B2

avatar
218 0

PALADİN - B2


   "Bayım... İyi misiniz?”


   Suryi, korku dolu gözlerle genç hemşireye bakarken bir yandan da nefesini bir düzene oturtmaya çalışıyor ve hemşirenin nasihatlerini dinliyordu.


   "N'oldu bana? Nerdeyim ben?”


   Hemşire elindeki tahlil sonuçlarına göz gezdirirken, "Bedeninizin ne kadar büyü enerjisini kaldırabileceği test edilmiş,” dedi. "Ve, görünen o ki sizi baya bi zorlamışlar.” elindeki tahlilleri hastane yatağının ucundaki küçük masaya koydu. Ve, güler bir yüzle Suryi'ye bakarak, “Ama, bunların şu an bir önemi yok. Oldukça sağlıklısınız Bay Suryi. Ama, anlaşılan oldukça kötü bir kabus gördünüz. Neyse, yakında unutursunuz zaten. Sonuçta bir kabus, gerçek bile değil.”


   Suryi, hemşirenin bilgilendirmesiyle başına ne geldiğini ve neden burada yattığını anlamıştı fakat o gördüğü rüyanın gerçekçiliği yüzünden bir süre etkisinden kurtulamadı. Bir dahaki güne kadar ki, tüm zamanını hastanede dinlenerek geçirdikten sonra taburcu edildi ve hastaneye girerken belinden çıkarılan kısa kılıcı tekrar verildi. Ardından, hastaneden çıktı ve lonca binasının yolunu tuttu. Loncanın önüne geldikten sonra içinden tekrar bir baltanın kafasına doğru fırlatılmaması için dua ederek kapıyı açtı. Ve, ani bir refleksle başını sağa yatırdı ve sol yanağında oluşan sıcaklıkla kafasını sola çevirdi.
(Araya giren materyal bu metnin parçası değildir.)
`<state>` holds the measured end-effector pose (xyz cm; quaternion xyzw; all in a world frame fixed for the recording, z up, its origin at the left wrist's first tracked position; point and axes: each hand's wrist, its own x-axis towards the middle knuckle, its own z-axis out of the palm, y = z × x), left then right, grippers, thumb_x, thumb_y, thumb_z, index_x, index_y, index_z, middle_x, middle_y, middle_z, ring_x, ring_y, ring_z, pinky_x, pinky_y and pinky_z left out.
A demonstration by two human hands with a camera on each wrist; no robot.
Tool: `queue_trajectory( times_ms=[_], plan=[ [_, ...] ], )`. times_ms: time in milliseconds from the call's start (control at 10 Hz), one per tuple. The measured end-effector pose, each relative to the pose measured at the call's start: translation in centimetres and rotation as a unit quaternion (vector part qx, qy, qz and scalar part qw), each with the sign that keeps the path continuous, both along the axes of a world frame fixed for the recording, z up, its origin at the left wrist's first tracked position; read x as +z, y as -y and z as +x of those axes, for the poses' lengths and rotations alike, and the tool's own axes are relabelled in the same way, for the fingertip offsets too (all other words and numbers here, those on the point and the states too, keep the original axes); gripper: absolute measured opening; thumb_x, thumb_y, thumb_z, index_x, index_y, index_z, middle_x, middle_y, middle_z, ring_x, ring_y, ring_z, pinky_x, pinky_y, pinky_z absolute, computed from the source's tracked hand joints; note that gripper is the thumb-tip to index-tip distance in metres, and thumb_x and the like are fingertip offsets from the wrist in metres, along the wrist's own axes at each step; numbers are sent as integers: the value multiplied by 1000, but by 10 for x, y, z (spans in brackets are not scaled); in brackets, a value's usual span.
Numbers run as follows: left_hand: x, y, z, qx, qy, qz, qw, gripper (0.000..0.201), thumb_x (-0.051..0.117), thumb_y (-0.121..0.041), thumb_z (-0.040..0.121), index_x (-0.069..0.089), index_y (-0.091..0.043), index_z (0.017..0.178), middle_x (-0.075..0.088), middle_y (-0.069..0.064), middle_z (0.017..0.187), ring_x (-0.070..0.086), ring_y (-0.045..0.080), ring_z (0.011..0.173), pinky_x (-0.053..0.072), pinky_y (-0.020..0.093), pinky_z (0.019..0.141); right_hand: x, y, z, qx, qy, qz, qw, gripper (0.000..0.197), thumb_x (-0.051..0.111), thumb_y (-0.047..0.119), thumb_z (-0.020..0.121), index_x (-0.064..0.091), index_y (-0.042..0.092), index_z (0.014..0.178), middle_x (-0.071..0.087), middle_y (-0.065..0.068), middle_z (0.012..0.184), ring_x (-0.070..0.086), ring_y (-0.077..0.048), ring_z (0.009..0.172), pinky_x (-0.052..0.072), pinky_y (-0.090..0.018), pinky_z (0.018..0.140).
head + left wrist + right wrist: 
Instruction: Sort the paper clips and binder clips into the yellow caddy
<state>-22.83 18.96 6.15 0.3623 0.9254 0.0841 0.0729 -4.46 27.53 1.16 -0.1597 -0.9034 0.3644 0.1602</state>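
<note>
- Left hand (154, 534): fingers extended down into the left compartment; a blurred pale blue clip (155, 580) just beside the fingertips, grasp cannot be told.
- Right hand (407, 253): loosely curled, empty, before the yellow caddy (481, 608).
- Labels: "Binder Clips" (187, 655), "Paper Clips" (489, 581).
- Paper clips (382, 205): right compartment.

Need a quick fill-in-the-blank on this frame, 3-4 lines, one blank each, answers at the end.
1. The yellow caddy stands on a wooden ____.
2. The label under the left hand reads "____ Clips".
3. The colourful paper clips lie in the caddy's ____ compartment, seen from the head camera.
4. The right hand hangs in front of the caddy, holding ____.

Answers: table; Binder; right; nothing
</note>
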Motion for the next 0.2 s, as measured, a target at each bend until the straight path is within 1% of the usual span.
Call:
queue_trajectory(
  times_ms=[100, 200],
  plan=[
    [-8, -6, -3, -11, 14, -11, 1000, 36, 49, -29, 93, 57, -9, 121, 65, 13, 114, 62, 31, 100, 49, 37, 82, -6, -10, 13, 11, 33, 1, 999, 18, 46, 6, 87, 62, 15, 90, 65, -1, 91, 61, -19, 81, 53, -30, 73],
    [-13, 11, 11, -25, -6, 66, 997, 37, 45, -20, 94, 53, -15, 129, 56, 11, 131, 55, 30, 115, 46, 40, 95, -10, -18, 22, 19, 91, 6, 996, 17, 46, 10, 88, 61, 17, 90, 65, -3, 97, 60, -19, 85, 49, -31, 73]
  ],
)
   İlk geldiğinde fırlatılan baltayla bu baltanın aynı olduğunu gördü.


   "Hay, aksi! G*tten bacak kurtuldu.”

   Suryi, öfkeden fışkıran bakışlarıyla, “Seni!..” baltayı fırlatan yaşlı herif gencin dibinde belirdi. "Eee... Beni?..” kafasını yana yatırdı. "Bir şey mi diyordun evlat?” 
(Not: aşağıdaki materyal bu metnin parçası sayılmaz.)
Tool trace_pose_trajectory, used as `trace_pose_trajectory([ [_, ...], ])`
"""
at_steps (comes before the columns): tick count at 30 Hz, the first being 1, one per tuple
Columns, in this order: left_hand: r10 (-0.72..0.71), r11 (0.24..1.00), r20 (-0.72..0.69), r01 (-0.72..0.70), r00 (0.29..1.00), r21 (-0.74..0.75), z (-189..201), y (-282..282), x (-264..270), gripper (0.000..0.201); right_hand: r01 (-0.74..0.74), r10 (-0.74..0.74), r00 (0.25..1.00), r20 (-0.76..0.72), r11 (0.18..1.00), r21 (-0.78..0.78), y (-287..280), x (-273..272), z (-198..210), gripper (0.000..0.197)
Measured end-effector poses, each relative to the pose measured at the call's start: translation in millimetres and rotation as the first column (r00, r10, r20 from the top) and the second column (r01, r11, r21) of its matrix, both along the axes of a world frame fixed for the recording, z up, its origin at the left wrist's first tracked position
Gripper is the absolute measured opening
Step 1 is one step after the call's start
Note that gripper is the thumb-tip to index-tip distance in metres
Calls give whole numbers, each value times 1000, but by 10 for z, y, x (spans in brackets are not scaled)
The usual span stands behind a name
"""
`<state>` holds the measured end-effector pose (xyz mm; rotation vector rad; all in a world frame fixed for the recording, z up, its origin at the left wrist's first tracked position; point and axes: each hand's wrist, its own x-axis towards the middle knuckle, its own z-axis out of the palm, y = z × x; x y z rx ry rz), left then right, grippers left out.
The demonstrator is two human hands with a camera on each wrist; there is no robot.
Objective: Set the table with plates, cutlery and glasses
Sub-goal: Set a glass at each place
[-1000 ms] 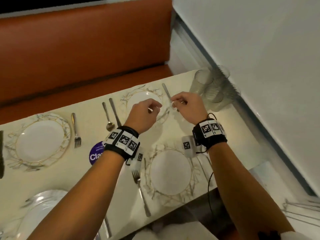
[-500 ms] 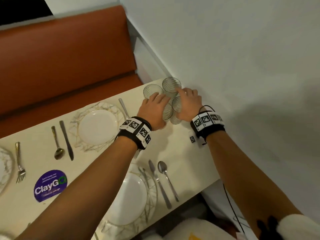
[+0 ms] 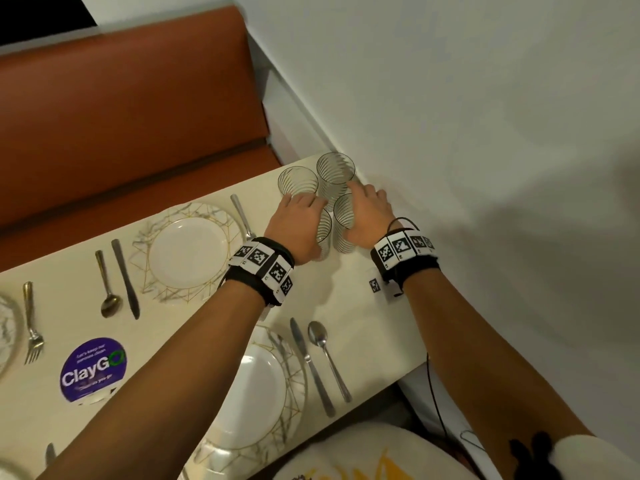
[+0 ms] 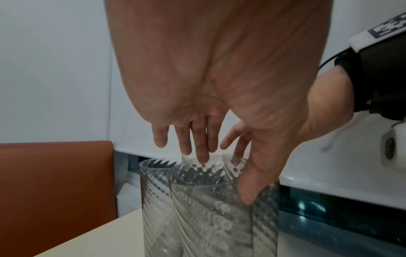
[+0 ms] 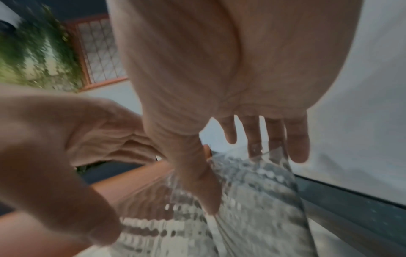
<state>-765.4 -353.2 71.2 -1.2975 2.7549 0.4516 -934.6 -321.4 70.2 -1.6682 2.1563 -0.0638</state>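
Several clear ribbed glasses stand bunched at the table's far right corner by the wall. My left hand (image 3: 306, 211) reaches over the near-left glass (image 3: 325, 237); its fingers (image 4: 201, 153) are straight and touch the rims, and its thumb (image 4: 248, 189) lies beside the front glass (image 4: 211, 217). My right hand (image 3: 362, 202) covers the near-right glass (image 3: 343, 223). Its thumb (image 5: 197, 180) lies against the glass wall (image 5: 252, 200), with straight fingers (image 5: 296, 144) past the rim. Two more glasses (image 3: 298, 181) (image 3: 335, 172) stand behind, untouched.
A far plate (image 3: 188, 252) has a knife (image 3: 125, 278) and spoon (image 3: 108, 289) to its left. Close to me, a near plate (image 3: 249, 400) has a knife (image 3: 311, 365) and spoon (image 3: 327, 358) to its right. A purple sticker (image 3: 91, 370), an orange bench (image 3: 121, 116) and the wall (image 3: 485, 133) surround them.
A second ago both hands were over the far plate, pinching cutlery. They have moved right to the cluster of glasses, and have barely shifted in the last half second.
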Motion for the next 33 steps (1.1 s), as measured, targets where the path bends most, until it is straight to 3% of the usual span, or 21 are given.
trace_pose_trajectory([
  [5,207,971,-108,-191,972,140,270,163,492,89,-31,38,997,-63,994,103,21,327,252,88],
  [10,440,891,-203,-396,875,223,443,339,1445,88,-150,171,975,-142,978,144,47,1235,453,89],
  [19,705,709,-204,-668,679,226,399,914,3885,81,-359,356,933,51,932,55,327,3581,455,85],
  [24,838,545,-184,-791,513,278,296,1293,5216,82,-484,471,866,166,874,42,522,4782,318,87],
  [29,915,402,-155,-866,372,297,181,1606,6190,81,-575,552,802,229,817,41,697,5616,177,90],
  [33,942,336,-119,-888,315,312,49,1749,6642,87,-640,617,757,215,766,59,791,5998,68,93],
])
   Suryi nefes dahi alamadı. Omuzlarına binen baskı o kadar fazlaydı ki, sadece nefes almadan kazık gibi olduğu yerde durabildi. Zar, gencin arkasında kalan baltasını yerinden söküp alarak görev posterine yöneldi.


   "Eğer, gücün yoksa arkadaşın da yoktur.”
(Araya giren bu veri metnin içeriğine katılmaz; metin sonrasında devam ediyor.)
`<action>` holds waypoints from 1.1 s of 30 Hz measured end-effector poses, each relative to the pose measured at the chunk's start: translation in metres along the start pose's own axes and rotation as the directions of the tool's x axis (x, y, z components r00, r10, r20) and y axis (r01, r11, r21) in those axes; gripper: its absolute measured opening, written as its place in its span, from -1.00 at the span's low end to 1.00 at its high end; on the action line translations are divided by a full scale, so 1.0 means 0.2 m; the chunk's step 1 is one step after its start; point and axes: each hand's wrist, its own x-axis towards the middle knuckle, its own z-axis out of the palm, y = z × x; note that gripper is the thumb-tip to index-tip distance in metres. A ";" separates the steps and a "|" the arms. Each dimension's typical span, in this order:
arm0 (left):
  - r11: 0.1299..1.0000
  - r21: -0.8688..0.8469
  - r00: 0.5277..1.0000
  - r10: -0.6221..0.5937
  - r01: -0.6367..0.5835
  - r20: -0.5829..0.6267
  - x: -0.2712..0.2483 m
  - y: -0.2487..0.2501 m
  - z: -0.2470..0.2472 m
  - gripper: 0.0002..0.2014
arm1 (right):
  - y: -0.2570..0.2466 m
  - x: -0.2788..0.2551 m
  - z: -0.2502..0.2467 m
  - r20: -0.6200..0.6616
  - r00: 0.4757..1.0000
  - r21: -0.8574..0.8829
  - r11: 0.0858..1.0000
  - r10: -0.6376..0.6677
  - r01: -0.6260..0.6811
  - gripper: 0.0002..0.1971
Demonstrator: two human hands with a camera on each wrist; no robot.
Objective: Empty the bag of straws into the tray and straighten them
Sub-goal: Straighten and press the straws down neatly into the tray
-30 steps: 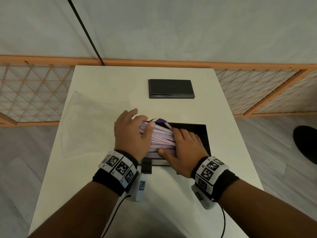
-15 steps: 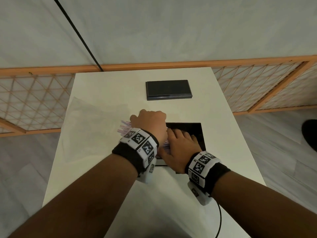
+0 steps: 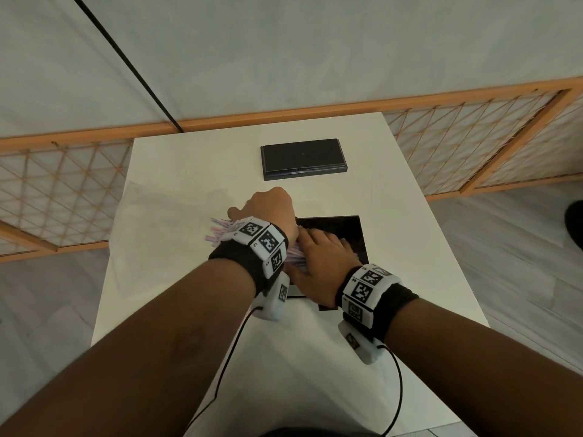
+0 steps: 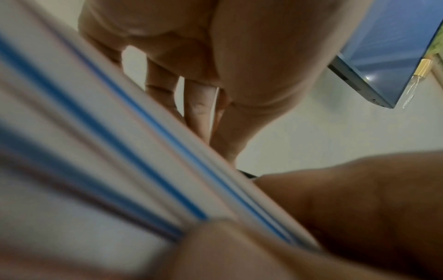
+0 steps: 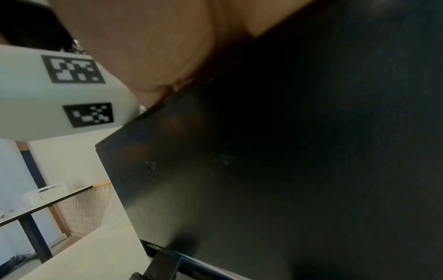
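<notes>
The right hand [image 3: 318, 266] lay flat, fingers straight, pressing the straws [image 3: 220, 230] into the black tray [image 3: 359, 234] near the table's [image 3: 410, 247] front-right edge. The left hand [image 3: 268, 212] was curled round the bundle's overhanging left ends. It would best nudge those ends rightward, level, toward the far tray [image 3: 303, 157].

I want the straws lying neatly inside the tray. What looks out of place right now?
The straws are askew: their ends fan out past the tray's left edge, over the white table. The left hand grips the bundle while the right hand rests on it in the tray. The empty clear bag lies left.
</notes>
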 end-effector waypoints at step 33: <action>0.959 -0.255 0.992 0.123 -0.128 -0.033 -0.08 -0.10 -0.25 -0.87 | 0.09 -0.03 -0.09 -0.056 0.998 0.179 0.984 0.008 0.002 -0.10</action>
   Suryi, boş gözlerle kayıt yaptırdığı yere gitti. “Eee... sonuç-” kadın masanın altından sonucu çıkararak sertçe masanın üzerine koydu.


   "Al. Şimdi görev tablosundan bir görev seç ve geber. Senin gibi güçsüzlere ihtiyacımız yok.”


   Suryi, elindeki sonuç kağıdıyla görev tablosunun yanına giderken sol omzunu kavrayan bir el genci sertçe itti. Ve, dengesini kaybeden Suryi, kafasını duvara çarparak yere serildi.


   "Öldü lan! Oğlum, n'aptın?”


   “Yaa... bir şey olmaz. Kalkar birazdan.”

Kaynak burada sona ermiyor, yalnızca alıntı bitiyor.